The reply must consist of the complete listing, reproduced exactly, with no images included.

DATA BLOCK
▶

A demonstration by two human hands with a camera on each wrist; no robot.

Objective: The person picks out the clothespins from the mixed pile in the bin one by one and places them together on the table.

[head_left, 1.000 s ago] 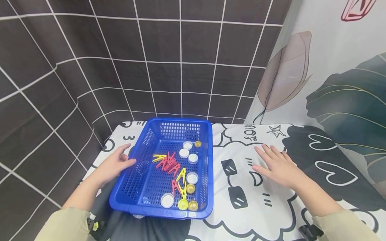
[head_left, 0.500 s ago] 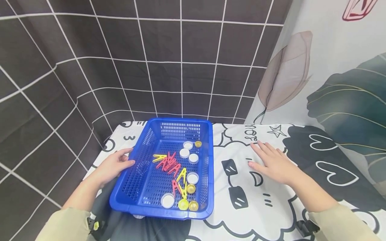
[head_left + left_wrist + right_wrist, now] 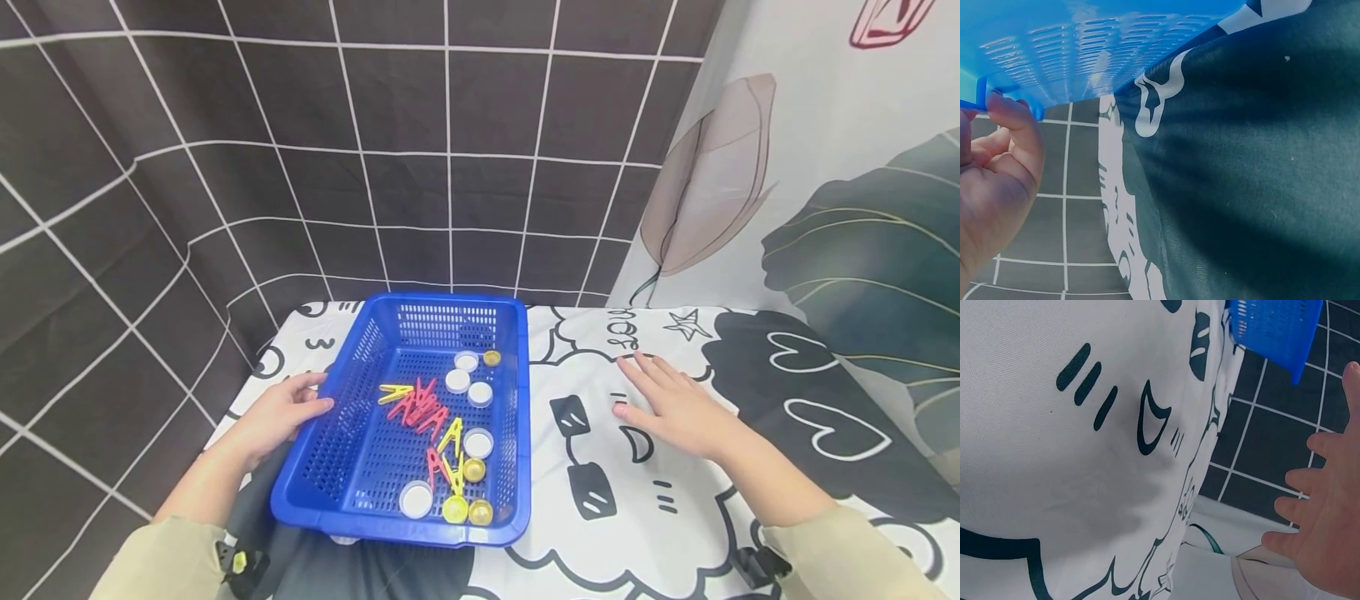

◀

TASK RESPONSE
A demonstration by two human hands with a camera on each wrist; no robot.

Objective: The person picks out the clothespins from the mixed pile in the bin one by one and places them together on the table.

[head_left, 1.000 s ago] 
[head_left, 0.500 s ago] 
[head_left + left_wrist + right_wrist, now] 

No additional output will be produced.